C’était une affirmation, plus qu’une interrogation.
– Désolé, je ne disais pas cela pour ça. Mais effectivement, je l’ai lu. Assez moche comme surprise.
– Le pire, c’est qu’ils n’ont même pas abordé la mise en scène. J’aurais bossé comme strip-teaseuse, c’était pareil. L’unique chose qui les intéressait se résumait à la taille de mon décolleté et celle de la braguette de Gerry.
– La rumeur dit-elle vrai au moins ?
– La rumeur ?
Elle fronça les sourcils.
– Tu parles des ragots concernant sa réputation de tombeur, ou… elle agita sa main dans un geste vague.
– J’admets que le journal a piqué ma curiosité.
Elle s’amusa avec le rabat du carton.
– Eh bien, pour une fois, les journalistes n’ont pas exagéré. Avec mon absence de poitrine, c’est la seule information véridique dans ce torchon.
– Tes seins sont parfaits, dit-il en les effleurant du regard.
Il se demanda si, selon son habitude, elle faisait l’impasse sur le soutien-gorge. Ses seins n’étaient pas les plus spectaculaires qu’il ait côtoyés, mais c’était assurément ceux qui lui avaient procuré le plus de plaisir. Il les chérissait plus que de raison.
– Mais alors quoi ? insista-t-il, elle est si grosse que ça ?

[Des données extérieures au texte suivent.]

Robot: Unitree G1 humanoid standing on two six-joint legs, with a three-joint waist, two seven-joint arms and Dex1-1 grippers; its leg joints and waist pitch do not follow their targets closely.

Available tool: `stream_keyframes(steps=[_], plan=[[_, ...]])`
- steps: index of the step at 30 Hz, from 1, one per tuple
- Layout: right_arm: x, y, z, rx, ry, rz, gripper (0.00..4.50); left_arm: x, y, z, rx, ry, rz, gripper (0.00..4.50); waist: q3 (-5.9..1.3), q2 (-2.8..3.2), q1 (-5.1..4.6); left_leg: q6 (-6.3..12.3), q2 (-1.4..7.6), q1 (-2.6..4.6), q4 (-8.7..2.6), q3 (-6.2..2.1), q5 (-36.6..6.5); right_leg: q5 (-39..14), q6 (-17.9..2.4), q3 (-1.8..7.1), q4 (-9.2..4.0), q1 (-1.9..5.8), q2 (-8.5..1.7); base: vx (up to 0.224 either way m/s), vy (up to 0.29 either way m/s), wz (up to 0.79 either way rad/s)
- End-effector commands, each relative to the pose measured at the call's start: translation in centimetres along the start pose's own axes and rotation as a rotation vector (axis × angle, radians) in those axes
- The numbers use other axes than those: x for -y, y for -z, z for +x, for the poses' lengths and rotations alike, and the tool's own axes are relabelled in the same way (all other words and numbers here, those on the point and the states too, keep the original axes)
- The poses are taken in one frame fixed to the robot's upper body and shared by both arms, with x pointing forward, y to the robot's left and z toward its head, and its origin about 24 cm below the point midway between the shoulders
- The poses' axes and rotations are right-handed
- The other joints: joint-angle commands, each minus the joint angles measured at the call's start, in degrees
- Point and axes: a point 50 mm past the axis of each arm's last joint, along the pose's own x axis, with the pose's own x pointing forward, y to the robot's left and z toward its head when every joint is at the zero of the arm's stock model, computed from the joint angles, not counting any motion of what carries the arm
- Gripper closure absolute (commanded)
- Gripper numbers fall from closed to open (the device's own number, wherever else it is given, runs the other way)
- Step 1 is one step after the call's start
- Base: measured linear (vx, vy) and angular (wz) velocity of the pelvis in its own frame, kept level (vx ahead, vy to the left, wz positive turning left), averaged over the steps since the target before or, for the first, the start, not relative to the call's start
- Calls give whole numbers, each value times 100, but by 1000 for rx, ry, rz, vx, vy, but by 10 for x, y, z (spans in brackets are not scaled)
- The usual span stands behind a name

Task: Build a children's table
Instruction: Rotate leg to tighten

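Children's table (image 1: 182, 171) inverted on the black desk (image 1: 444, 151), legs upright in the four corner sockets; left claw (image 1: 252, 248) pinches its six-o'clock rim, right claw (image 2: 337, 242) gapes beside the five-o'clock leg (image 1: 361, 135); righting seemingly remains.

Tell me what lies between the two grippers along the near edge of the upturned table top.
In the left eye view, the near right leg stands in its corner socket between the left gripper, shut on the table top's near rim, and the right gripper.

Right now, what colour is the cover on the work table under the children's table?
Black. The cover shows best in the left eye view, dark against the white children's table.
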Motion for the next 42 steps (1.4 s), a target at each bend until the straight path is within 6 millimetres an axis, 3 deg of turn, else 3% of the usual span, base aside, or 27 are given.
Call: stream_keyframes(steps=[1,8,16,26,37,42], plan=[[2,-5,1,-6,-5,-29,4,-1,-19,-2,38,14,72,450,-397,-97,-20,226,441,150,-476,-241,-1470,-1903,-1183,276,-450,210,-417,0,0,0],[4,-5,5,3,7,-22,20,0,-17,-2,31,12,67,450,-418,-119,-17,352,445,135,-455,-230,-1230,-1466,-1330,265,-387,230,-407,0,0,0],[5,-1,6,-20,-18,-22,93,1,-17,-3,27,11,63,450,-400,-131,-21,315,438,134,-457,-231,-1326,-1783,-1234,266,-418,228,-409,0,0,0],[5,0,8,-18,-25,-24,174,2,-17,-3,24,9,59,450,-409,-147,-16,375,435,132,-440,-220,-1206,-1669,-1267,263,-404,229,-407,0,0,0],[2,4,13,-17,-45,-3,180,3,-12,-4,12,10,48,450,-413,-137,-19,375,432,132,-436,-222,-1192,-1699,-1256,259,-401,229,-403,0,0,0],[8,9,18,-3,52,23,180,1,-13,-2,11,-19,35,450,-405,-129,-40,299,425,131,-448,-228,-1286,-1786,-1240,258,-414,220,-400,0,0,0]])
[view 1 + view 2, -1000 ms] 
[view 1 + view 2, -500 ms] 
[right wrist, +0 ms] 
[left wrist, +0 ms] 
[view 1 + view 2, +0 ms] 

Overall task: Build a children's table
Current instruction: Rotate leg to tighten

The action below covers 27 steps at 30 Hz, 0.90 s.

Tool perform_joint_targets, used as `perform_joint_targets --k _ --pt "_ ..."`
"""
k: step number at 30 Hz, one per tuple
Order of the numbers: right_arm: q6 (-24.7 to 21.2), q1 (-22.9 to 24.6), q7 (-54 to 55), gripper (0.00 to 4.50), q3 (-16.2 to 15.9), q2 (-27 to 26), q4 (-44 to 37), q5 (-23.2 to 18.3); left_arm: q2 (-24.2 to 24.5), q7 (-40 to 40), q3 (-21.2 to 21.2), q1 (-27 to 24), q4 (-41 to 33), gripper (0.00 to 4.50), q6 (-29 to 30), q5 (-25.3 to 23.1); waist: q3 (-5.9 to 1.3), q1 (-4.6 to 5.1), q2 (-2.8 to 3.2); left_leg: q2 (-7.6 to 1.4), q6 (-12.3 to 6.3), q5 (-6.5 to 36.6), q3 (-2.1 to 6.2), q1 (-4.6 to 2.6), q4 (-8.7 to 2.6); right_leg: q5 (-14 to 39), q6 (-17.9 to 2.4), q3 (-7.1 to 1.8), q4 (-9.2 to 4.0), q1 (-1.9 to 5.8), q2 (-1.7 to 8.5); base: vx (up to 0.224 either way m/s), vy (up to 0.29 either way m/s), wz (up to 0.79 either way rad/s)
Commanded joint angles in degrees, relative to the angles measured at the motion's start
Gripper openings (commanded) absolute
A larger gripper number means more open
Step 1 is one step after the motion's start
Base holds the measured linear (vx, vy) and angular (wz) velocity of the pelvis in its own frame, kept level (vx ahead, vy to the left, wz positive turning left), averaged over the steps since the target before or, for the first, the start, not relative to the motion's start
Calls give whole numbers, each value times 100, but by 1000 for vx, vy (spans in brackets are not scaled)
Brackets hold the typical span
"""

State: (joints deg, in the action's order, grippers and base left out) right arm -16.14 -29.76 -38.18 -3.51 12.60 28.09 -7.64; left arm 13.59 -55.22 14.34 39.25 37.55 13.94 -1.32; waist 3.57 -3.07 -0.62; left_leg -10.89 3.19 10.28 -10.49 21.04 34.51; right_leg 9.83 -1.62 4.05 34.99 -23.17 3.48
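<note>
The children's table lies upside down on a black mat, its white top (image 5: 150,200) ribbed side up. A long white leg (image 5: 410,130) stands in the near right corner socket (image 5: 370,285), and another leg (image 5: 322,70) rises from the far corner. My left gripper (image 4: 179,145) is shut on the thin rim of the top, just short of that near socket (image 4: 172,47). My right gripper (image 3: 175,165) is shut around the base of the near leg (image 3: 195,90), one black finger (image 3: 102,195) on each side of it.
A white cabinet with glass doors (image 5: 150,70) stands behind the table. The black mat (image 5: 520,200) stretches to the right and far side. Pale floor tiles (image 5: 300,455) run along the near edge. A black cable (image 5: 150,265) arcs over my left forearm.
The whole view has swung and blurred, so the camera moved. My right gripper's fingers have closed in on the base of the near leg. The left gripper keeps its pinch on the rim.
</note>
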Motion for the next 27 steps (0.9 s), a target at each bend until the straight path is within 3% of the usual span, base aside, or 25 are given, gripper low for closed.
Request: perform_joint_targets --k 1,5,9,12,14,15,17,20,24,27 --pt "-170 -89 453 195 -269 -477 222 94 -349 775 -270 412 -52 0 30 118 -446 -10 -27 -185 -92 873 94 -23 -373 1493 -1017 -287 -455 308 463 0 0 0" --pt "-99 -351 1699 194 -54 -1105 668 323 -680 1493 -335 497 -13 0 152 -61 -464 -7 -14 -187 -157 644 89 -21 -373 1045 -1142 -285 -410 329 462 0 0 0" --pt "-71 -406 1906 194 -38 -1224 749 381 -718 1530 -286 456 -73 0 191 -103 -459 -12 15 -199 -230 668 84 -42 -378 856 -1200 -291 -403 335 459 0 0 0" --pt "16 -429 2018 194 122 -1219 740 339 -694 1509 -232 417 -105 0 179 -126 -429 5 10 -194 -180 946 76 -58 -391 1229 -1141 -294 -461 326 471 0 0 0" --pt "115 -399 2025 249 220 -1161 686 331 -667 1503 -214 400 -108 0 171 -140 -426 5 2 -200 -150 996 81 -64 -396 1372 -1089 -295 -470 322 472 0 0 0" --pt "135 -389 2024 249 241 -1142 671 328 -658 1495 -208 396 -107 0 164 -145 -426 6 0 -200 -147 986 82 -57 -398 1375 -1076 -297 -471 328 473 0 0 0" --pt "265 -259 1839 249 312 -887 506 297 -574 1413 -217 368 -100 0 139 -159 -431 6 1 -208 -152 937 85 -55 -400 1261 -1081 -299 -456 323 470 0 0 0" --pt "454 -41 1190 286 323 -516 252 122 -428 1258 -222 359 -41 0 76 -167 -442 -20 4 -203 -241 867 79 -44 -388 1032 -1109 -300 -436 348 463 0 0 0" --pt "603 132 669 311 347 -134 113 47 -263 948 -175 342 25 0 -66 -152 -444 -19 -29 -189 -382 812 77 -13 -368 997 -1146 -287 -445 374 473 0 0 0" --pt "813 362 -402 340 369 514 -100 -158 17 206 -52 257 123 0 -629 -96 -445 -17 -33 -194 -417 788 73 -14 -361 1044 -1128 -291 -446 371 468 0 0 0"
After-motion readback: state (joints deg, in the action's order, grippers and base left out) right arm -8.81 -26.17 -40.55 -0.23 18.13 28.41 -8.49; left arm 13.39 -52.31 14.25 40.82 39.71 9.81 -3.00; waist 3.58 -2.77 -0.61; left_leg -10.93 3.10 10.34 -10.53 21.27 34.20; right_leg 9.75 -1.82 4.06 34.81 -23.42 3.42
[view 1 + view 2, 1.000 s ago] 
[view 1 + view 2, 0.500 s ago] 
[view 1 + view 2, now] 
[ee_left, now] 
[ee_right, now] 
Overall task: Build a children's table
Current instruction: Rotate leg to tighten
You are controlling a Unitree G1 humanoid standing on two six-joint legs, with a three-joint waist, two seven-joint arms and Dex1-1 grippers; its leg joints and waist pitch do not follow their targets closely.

– Énorme. Au moins deux fois la tienne.
Il blêmit. Eve secoua la tête.
– Pardon, c’était méchant. Je ne sais pas ce qui m’a pris de te sortir ça, je règle des comptes. Oublie ces conneries. Surtout que ce truc de taille est complètement ridicule, on n’entend pas mieux parce qu’on a de grandes oreilles ! Ça me rappelle ces 4X4 qui friment sur les routes de campagne, mais qui sont impossibles à garer en ville. Qui rêve d’effectuer des créneaux avec un tank ?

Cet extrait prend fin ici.